▶ **Problem statement**:
Report how many lines in the material hold the word "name". No other content is required.

[[ Available data, beginning ]]

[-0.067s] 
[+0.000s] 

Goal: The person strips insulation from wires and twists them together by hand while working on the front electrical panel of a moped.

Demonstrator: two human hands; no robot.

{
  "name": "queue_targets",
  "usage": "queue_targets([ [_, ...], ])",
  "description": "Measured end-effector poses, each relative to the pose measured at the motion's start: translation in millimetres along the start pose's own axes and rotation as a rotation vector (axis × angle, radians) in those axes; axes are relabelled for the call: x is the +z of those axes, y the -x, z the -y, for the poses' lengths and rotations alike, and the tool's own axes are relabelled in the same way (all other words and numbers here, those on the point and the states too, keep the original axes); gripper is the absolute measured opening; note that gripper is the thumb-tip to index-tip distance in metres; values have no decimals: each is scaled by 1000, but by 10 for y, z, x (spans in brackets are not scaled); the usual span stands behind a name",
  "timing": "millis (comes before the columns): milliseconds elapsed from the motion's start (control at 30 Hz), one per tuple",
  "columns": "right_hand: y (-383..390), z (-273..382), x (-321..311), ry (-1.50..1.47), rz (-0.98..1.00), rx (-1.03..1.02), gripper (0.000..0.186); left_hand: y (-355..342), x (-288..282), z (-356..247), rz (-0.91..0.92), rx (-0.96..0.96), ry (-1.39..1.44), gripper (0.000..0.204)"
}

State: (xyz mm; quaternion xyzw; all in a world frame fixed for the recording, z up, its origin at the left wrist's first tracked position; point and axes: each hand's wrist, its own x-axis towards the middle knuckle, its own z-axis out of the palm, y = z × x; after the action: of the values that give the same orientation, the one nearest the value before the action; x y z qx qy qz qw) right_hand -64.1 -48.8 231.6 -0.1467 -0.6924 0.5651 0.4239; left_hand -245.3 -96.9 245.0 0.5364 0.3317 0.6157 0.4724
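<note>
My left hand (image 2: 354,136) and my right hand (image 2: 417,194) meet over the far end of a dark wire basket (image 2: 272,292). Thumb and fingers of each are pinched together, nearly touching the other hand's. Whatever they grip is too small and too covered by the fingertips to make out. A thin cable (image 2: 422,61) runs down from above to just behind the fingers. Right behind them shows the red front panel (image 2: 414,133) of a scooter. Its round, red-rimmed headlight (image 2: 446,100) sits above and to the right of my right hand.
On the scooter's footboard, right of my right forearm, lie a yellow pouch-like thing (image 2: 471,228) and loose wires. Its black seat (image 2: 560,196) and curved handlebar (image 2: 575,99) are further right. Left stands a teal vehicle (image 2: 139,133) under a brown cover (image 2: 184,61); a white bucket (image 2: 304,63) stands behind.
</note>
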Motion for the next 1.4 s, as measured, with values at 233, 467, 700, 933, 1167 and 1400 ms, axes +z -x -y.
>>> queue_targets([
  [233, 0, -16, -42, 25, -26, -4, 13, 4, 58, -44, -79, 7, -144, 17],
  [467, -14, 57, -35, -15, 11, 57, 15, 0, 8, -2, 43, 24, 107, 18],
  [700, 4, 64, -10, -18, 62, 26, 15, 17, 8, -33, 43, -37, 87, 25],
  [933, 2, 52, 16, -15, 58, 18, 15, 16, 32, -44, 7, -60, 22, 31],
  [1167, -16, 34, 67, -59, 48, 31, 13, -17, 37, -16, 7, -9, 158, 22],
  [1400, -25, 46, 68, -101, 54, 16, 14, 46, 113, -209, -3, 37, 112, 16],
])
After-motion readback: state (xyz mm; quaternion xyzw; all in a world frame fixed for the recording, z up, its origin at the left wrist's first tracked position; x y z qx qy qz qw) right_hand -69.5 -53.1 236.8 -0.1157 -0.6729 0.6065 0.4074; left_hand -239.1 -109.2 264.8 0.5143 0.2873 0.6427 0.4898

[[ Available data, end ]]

▶ **Completed task**:
2